= Elspeth Dusinberre =

Elspeth Rogers McIntosh Dusinberre (born 1967 or 1968) is Professor of Distinction and President's Teaching Scholar in Classics at the University of Colorado Boulder. She focuses on cultural interactions in Anatolia, with an emphasis on the history of the Achaemenid Empire in Anatolia. She received her AB (summa cum laude) in 1991 from Harvard University and her PhD in 1997 from the University of Michigan (Dissertation: "Satrapal Sardis: Aspects of Empire in an Achaemenid Capital"). Dusinberre has received 12 University of Colorado teaching awards and been awarded the Wiseman Award by the Archaeological Institute of America for her 2013 publication, Empire, Authority, and Autonomy in Achaemenid Anatolia.

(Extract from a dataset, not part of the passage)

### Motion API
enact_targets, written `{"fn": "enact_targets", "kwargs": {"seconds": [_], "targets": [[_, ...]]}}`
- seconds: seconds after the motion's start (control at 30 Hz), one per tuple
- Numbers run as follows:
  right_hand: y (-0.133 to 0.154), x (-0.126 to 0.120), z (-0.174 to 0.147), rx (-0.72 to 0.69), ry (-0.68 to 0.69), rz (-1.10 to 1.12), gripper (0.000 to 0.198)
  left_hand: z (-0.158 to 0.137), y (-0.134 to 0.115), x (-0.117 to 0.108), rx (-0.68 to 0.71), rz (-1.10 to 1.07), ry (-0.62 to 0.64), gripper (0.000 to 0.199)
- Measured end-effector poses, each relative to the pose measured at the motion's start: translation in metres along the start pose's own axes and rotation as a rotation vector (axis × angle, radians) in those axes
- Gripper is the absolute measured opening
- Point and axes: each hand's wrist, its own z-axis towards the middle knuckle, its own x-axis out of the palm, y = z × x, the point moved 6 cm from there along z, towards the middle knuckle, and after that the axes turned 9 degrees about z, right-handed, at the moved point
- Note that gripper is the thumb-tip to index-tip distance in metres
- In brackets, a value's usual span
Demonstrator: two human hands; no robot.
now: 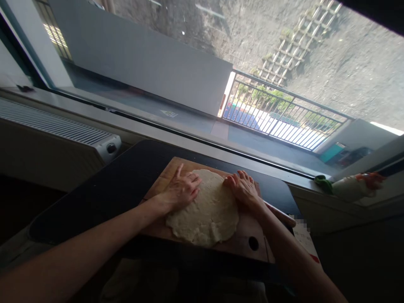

In 2018, she was named Distinguished Research Lecturer at the University of Colorado Boulder. Most recently, her work has focused on the seal impressions on the Persepolis Fortification Archive and on the archaeological site of Gordion, capital of ancient Phrygia, in Turkey.

==Selected publications==
- Aspects of Empire in Achaemenid Sardis (Cambridge 2003)
- Gordion Seals and Sealings: Individuals and Society (Philadelphia 2005)
- 2010 “Lydo-Persian Seals from Sardis” and “Ivories from Lydia.” in: The Lydians and Their World, edited by N. D. Cahill, 177-190, 191-200. Istanbul: Yapı Kredi Yayınları.
- Empire, Authority, and Autonomy in Achaemenid Anatolia (Cambridge 2013)
- A Mid-6th-Century b.c.e. Deposit from Gordion in Central Anatolia: Evidence for Feasting and the Persian Destruction, with Kathleen M. Lynch and Mary M. Voigt (Chicago 2019)
- The Art of Empire in Achaemenid Persia: Studies in Honor of Margaret Cool Root (E. R. M. Dusinberre, M. B. Garrison, and W. F. M. Henkelman eds.) (Leiden: Nederlands Instituut voor het Nabije Oosten, 2020)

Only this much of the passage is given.